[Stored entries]

►

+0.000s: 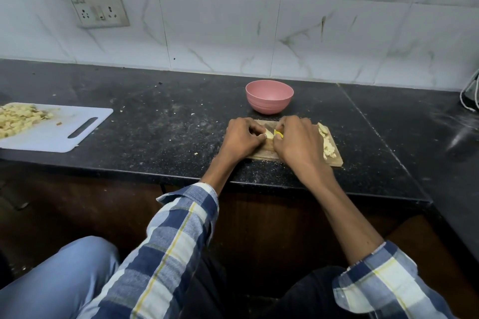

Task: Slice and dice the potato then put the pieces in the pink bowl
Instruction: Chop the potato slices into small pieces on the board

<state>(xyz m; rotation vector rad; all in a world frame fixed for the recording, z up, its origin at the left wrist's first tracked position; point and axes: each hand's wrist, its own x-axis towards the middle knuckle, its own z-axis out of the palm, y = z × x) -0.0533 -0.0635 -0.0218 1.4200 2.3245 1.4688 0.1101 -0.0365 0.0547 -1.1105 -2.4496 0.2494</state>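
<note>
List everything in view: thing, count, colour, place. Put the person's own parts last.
pink bowl: one, pink, on counter behind wooden board
wooden cutting board: one, brown, counter front edge
potato piece: one, pale yellow, on wooden board between the hands
cut potato pieces: a pile, pale, right side of wooden board
knife: one, yellow, mostly hidden in right hand
white cutting board: one, far left
chopped pieces: a heap, pale, on white board
switch plate: one, wall
left hand: holds potato piece
right hand: grips knife

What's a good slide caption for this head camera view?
Left hand steadies the potato on the wooden board; right hand cuts it, pink bowl behind.
</note>
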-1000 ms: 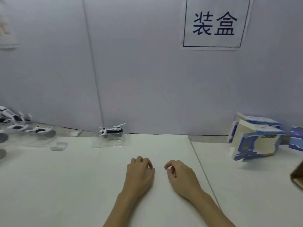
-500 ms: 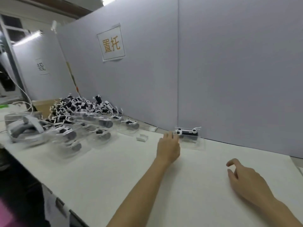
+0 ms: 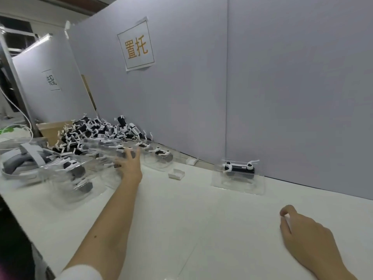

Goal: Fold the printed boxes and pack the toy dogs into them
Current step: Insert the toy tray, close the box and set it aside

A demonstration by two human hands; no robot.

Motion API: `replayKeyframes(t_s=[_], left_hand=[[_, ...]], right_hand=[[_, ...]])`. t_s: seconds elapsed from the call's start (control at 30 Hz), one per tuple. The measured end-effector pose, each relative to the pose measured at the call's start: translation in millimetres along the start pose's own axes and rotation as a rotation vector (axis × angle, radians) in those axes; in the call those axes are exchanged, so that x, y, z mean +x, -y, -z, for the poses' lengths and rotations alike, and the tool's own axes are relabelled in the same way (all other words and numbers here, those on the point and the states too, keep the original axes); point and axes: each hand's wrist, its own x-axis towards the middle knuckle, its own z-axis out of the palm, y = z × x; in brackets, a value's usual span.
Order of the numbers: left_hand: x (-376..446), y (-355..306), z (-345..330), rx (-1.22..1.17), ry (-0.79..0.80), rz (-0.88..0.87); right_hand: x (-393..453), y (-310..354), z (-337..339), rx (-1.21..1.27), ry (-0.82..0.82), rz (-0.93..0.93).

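Note:
A heap of black-and-white toy dogs [image 3: 96, 131] lies at the far left against the partition. In front of it stand several clear plastic trays [image 3: 159, 158], each with a toy dog in it. My left hand [image 3: 128, 164] reaches out among these trays with fingers spread, blurred, holding nothing that I can see. One more toy dog in a clear tray [image 3: 239, 173] sits alone by the wall, right of my left hand. My right hand [image 3: 302, 233] rests on the white table with fingers loosely curled, empty. No printed boxes are in view.
A grey-white headset [image 3: 24, 162] lies at the left table edge. Two small clear plastic pieces [image 3: 176, 174] lie between the trays. A cardboard box [image 3: 50, 130] stands behind the heap. Grey partition walls [image 3: 282, 87] with paper signs close the back.
My view has swung left, away from the printed boxes. My left hand has moved from beside the lone tray further left into the group of trays. My right hand stays on the table.

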Motion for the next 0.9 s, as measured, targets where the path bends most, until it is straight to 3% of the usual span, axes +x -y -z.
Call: replayKeyframes(t_s=[0.23, 0.67, 0.73, 0.83, 0.9], left_hand=[[3.2, 18.6, -6.1, -0.106, -0.134, -0.135], [-37.3, -3.0, 5.3, -0.373, -0.182, -0.251], [-58.4, -12.3, 13.9, -0.385, -0.182, -0.291], [-93.2, -34.5, 26.6, -0.409, -0.178, -0.364], [-117.6, -54.0, 32.4, -0.408, -0.19, -0.438]], right_hand=[[-2.2, 3.0, 2.2, -0.008, -0.001, -0.001], [-4.7, 2.8, 5.0, 0.021, 0.01, -0.004], [-7.6, -1.7, 11.7, 0.179, 0.035, -0.062], [-24.3, -11.2, 31.2, 0.683, 0.029, -0.19], [-35.7, -23.3, 40.2, 0.821, 0.006, -0.221]])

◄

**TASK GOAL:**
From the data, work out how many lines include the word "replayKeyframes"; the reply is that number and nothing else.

**EXERCISE ANSWER:**
2